» Description of the task: Could you find each line of the data below that contains the word "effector" and copy those lines?

*** Block opens ***

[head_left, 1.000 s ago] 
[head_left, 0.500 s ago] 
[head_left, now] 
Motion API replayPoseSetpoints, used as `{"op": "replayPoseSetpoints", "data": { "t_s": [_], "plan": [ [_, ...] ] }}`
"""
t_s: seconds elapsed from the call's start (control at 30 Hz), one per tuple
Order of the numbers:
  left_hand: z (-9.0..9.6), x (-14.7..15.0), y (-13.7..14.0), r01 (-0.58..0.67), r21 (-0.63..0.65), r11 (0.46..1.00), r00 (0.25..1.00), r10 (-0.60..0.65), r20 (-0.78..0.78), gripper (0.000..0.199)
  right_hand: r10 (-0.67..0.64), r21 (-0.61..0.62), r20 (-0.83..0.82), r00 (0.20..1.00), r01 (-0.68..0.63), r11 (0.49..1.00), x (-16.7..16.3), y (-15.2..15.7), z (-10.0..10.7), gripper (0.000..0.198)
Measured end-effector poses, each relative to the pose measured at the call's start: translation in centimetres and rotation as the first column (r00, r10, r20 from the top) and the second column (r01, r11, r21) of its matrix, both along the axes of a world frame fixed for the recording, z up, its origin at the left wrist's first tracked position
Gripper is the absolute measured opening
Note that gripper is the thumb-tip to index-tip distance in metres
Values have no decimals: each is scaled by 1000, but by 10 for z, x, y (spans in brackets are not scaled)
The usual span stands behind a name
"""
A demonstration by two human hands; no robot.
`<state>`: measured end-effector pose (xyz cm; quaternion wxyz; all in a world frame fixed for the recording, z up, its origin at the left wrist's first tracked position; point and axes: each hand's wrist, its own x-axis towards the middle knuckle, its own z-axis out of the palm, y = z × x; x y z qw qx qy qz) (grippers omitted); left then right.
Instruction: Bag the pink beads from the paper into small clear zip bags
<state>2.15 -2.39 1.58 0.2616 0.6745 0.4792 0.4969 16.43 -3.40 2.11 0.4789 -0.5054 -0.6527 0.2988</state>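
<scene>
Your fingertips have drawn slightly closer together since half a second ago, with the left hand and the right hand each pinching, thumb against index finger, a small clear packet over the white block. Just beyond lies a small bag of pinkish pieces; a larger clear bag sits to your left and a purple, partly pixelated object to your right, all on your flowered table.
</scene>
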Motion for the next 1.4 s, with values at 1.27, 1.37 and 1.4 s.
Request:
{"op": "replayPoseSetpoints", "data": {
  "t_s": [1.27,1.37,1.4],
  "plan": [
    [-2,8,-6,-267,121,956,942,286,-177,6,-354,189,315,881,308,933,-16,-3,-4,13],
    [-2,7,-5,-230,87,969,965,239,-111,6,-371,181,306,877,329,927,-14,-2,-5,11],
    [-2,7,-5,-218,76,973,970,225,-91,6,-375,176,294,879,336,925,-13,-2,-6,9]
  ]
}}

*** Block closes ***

» Your solution:
Measured end-effector poses, each relative to the pose measured at the call's start: translation in centimetres and rotation as the first column (r00, r10, r20 from the top) and the second column (r01, r11, r21) of its matrix, both along the axes of a world frame fixed for the recording, z up, its origin at the left wrist's first tracked position
`<state>`: measured end-effector pose (xyz cm; quaternion wxyz; all in a world frame fixed for the recording, z up, its origin at the left wrist's first tracked position; point and axes: each hand's wrist, its own x-axis towards the middle knuckle, its own z-axis out of the palm, y = z × x; x y z qw qx qy qz) (grippers omitted); left then right.

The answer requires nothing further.